What would be my sources of verifying the story?
1. My first instinct was to call the Birmingham City Council traffic control room.
So I called the Press office and reached the answering machine as it was already past 5pm by then. Here I was given an emergency Press contacts number.
However there was no response at the number. I did get a call later and was dismissed as a student/blogger and was asked to:
“appreciate the fact that it’s a Friday afternoon”
2. Then I called the West Midlands Police Press office.
“We don’t have traffic updates“
So I went back to the non-emergency number, where they looked into their traffic logs. The officer, while looking for it the details, apologised and said,
“We have hundreds of traffic logs in a day, it may take me a while to locate the one you’re asking for”
3. Finally I called the West Midlands Ambulance Service Press office. The phone lines here were not working.
So I ended up calling the West Midlands Ambulance Service (WMAS) regular number, very conscious and guilty of the fact that I’m eating into their time when they need to attend to patients’ calls.
As expected, they did not have any information about this air ambulance landing in the middle of the city, at the Birmingham Children’s Hospital.

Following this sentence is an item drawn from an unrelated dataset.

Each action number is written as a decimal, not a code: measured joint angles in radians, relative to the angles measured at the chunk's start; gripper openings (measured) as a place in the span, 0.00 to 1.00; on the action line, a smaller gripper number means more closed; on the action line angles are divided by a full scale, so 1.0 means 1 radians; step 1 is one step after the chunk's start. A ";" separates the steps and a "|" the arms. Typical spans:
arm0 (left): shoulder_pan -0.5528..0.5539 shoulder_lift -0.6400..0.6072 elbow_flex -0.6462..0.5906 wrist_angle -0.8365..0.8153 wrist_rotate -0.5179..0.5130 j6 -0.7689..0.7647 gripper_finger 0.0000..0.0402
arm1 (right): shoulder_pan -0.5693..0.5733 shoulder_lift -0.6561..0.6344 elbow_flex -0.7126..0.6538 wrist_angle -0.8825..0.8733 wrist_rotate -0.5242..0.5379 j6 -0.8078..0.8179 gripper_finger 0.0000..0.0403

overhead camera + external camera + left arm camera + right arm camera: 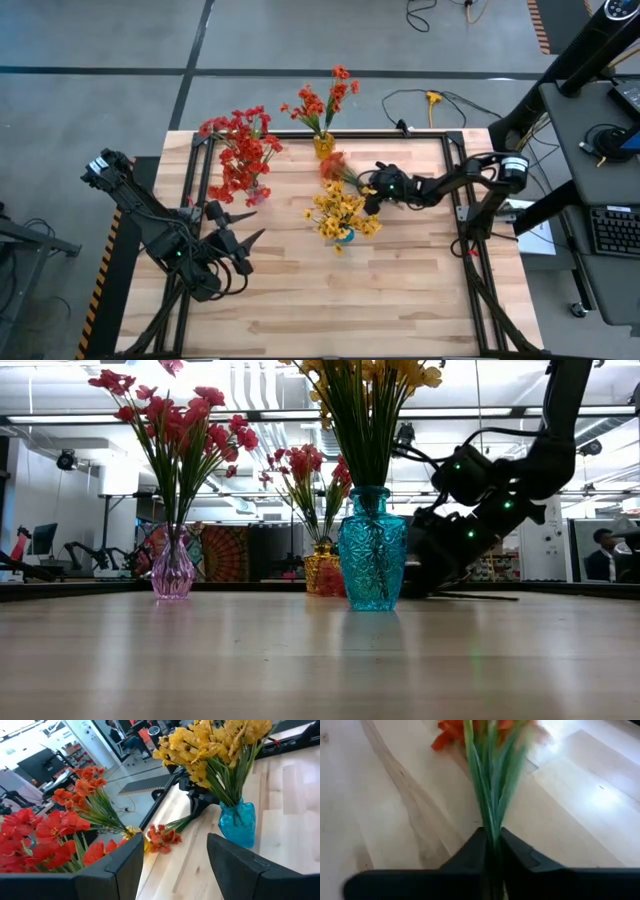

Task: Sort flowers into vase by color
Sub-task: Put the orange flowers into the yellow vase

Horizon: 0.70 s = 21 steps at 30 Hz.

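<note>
An orange-red sprig (338, 167) lies on the table between the yellow vase (324, 146), which holds orange-red flowers (320, 102), and the blue vase (371, 560), which holds yellow flowers (340, 212). My right gripper (367, 189) is shut on the sprig's stems. Red flowers (240, 152) stand in a pink vase (173, 570) at the far left. Near the table's left edge my left gripper (244, 226) hangs open above the wood, nothing between its fingers. My right gripper pinches the sprig's bundle of green stems (492, 822) between its two fingers, at the end away from the blooms. The fingers slant down from the table's right side and lie along the stems. The blooms (162, 837) rest on the table.
The three vases stand close together in the table's far half. Black frame rails (300, 135) run along the far and side edges. Bare wood (380, 290) fills the near half. Cables lie on the floor beyond the far edge.
</note>
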 joint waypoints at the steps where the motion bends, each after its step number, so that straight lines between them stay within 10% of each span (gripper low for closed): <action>1: 0.000 0.000 0.000 0.002 -0.002 0.000 0.50 | 0.000 -0.008 0.000 -0.011 -0.004 -0.003 0.06; 21: 0.000 0.000 0.000 0.123 -0.001 -0.001 0.50 | 0.007 -0.613 -0.014 -0.444 -0.032 0.063 0.05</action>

The WMAS website said they’re located at Millennium Point.
All this left me wondering who’s in charge of talking to the Press on a Friday afternoon, if anything major happens on the city roads? Was calling the wrong people? What numbers do other journalists call to get such information?
Having worked as a transport correspondent and being on the night shift as a crime reporter, for over two years, the traffic control room, the highway control room and the expressway control room would be the first port of call. But yesterday I had no clue where I went wrong!
I was finally put out of my misery when I saw a tweet from National Express.
Birmingham City Centre heavily congested due to Air Ambulance landing #gridlock
— NX West Midlands (@nxwestmidlands) August 2, 2013
After this, I started tweeting the pictures sent by Lois Stanley, being assured that I was not blowing things out of proportion.